The required output is the line containing "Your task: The" followed by every later line through the end of the data, all reproduced exactly.

### Collected material

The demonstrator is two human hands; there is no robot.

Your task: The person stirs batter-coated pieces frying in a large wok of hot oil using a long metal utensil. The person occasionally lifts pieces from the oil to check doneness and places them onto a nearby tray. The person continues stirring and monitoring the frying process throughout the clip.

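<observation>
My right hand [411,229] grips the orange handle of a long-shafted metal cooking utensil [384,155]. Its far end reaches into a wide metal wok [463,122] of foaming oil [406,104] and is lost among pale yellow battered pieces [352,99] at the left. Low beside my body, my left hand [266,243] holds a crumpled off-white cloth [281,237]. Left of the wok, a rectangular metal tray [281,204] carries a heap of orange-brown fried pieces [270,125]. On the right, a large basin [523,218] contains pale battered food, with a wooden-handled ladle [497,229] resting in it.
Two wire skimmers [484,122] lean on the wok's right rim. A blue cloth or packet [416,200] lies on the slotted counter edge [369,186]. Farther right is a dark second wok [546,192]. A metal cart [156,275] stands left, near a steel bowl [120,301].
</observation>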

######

* Answer for this exercise
Your task: The person stirs batter-coated pieces frying in a large wok of hot oil using a long metal utensil. The person occasionally lifts pieces from the oil to check doneness and places them onto a nearby tray. The person continues stirring and monitoring the frying process throughout the clip.

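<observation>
My right hand [411,229] grips the orange handle of a long-shafted metal cooking utensil [384,155]. Its far end reaches into a wide metal wok [463,122] of foaming oil [406,104] and is lost among pale yellow battered pieces [352,99] at the left. Low beside my body, my left hand [266,243] holds a crumpled off-white cloth [281,237]. Left of the wok, a rectangular metal tray [281,204] carries a heap of orange-brown fried pieces [270,125]. On the right, a large basin [523,218] contains pale battered food, with a wooden-handled ladle [497,229] resting in it.
Two wire skimmers [484,122] lean on the wok's right rim. A blue cloth or packet [416,200] lies on the slotted counter edge [369,186]. Farther right is a dark second wok [546,192]. A metal cart [156,275] stands left, near a steel bowl [120,301].
</observation>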

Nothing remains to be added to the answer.